Maybe, our mistake was to bring some gifts (pencils, rulers,...) to the children in the near of the lodge, that was our outer basecamp. There was an poor looking school and our wifes wanted to help a little bit.... But who knows?


----------



## xps (Oct 1, 2013)

@ Marsu

I will do a little bit of mixture, if I do not get more money from the iC. 
If so: 100-400 & 70-200 2.8L and 12-24 Tokina as used gear from a friend. 
100mm 2.8 L new, also a 28-70 (or so) 2.8 L lens and a (35 or 50mm) prime. 
My other lenses stayed at home and I can use them with a new camera. 
As I do photograph a lot birds and animals, I prefer an crop body first. 
Next year I will look to buy an FF body - when Canon will release an new FF body (as I heared on our Safari from an British photographer who had his Jeeps full of photographic Equipment (inclusive some >500mm primes and 2 200-400!)) and my wallet is full enough again.


----------



## Marsu42 (Oct 1, 2013)

xps said:


> Next year I will look to buy an FF body - when Canon will release an new FF body



That would be the famed high-mp eos 1 body - I hope your pockets are full enough, because that'll empty them as fast as African highwaymen :-o ... imho for something useful new to filter down into the 6d price region it'll take 2-3 years.


----------



## ajfotofilmagem (Oct 1, 2013)

Yes, your idea makes sense. If at this point a camera APS-C meets their immediate needs, the best choice seems to be 70D. Unless we are surprised by the announcement this month 7D Mark ii. Good luck in the fight with the insurance company.


----------



## xps (Oct 1, 2013)

Marsu42 said:


> xps said:
> 
> 
> > Next year I will look to buy an FF body - when Canon will release an new FF body
> ...



He told us, that there will be a FF body in the D800 region....Maybe he is right. I hope so. The "1" series is to expensive for me


----------



## xps (Oct 1, 2013)

ajfotofilmagem said:


> Yes, your idea makes sense. If at this point a camera APS-C meets their immediate needs, the best choice seems to be 70D. Unless we are surprised by the announcement this month 7D Mark ii. Good luck in the fight with the insurance company.

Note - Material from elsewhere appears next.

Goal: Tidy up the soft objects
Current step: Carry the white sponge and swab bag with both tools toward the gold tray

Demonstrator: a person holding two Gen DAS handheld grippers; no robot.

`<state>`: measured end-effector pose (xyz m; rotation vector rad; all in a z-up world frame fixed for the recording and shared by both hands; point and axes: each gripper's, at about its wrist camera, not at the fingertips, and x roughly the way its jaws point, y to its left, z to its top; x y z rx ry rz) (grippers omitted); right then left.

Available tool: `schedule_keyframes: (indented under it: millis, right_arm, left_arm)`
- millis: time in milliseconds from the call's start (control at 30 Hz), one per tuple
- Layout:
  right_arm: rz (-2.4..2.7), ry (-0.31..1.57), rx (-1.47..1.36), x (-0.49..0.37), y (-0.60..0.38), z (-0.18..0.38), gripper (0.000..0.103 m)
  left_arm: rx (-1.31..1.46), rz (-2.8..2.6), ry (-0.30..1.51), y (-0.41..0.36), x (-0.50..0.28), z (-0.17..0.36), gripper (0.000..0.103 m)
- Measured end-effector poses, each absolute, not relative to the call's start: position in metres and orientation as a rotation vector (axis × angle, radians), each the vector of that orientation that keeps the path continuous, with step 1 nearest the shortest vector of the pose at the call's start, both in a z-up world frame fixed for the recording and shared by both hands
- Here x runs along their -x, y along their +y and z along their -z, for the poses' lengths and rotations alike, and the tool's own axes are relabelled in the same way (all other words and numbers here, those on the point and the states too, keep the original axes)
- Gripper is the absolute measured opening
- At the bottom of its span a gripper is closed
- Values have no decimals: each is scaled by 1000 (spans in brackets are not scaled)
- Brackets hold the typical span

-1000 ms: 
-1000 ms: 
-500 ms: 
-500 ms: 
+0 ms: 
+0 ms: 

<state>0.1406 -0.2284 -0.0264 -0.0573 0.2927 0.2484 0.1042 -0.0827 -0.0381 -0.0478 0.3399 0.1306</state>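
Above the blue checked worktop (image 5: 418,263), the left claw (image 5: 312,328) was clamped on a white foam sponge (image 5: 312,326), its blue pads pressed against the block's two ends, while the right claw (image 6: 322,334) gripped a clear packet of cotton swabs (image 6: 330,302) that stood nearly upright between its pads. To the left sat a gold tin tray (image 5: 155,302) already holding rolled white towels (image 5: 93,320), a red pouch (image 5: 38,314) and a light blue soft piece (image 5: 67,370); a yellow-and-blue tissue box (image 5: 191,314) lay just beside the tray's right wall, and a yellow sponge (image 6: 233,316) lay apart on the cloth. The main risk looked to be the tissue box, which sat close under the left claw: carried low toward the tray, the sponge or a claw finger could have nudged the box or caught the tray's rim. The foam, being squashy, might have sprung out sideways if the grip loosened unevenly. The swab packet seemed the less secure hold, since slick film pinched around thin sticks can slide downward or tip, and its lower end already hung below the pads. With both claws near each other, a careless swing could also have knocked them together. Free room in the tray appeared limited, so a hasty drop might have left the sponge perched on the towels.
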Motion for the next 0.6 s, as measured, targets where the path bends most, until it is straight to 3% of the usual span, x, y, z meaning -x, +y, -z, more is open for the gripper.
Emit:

7D2 announcement this month? Did I misunderstand that? (I am sorry, but after an traumatic brain damage after an jet crash, I suffer from partial speech-deficites).


----------



## Marsu42 (Oct 1, 2013)

xps said:


> He told us, that there will be a FF body in the D800 region....Maybe he is right. I hope so. The "1" series is to expensive for me



Everything I've read so far indicates a 1d-type camera, including a japanese powerpoint slide with a blank field next to the 1dx, i.e. on the same level. Rest assured, Canon won't imitate Nikon's aggressive marketing with the d800 but start at the very top once they've got a new sensor.


----------



## xps (Oct 1, 2013)

Marsu42 said:


> xps said:
> 
> 
> > He told us, that there will be a FF body in the D800 region....Maybe he is right. I hope so. The "1" series is to expensive for me
> ...



"Die Hoffnung stirbt zuletzt" - We hope that there will be an miracle and Canon will release an affordable new and IQ improved FF camera  Wir Bayern waren ja immer schon a Bisserl mehr gläubig, als unsere preussischen Landsleute )


----------



## Marsu42 (Oct 1, 2013)

xps said:


> "Die Hoffnung stirbt zuletzt" - We hope that there will be an miracle and Canon will release an affordable new and IQ improved FF camera



Yeah, and pigs can fly  ... I just wanted to make sure you know that buying a crop now and waiting for a new affordable ff next year will end in a disappointment.


----------



## xps (Oct 1, 2013)

Marsu42 said:


> xps said:
> 
> 
> > "Die Hoffnung stirbt zuletzt" - We hope that there will be an miracle and Canon will release an affordable new and IQ improved FF camera
> ...


Of course I know that. If Canon will not release such a Camera, I take an D800 or D600II (using my wifes lenses)


----------



## candc (Oct 2, 2013)

http://www.canonrumors.com/forum/index.php?topic=16617.msg318466#msg318466
that is a link to another thread about the autofocus issues on the sigma 18-35. i posted some test shots of that combo there. i had to get the sigma dock to get the focus correct but then you have super sharp f1.8 zoom and camera for under $2000.00 usd. i also bought an sl1 for a gift and took a few test shots with it before sending it on its way. i was impressed with the sl1 and 18-55 kit lens for $538.00 from big value inc. its nice and sharp too. i don't think you would see a difference there but the exposure, awb, and colors seem better on the 70d to my eye. i will post a couple of the sl1 test shots. the backpack on the floor is 3200 iso


----------



## candc (Oct 2, 2013)

2


----------



## Mt Spokane Photography (Oct 2, 2013)

Don't expect to see much IQ difference between equivalent camera models. Its just not going to happen.
Look instead at lens prices and availability of good used lenses
Look for features you want or will use
Look for availability of third party accessories
Look at Service times and user issues
Look at prices
Look at resale prices
Try the product out if possible to see how it fits in your hands, and check the layout of buttons and menu screens.
We are all different and we value different things differently, so get whats right for you.


----------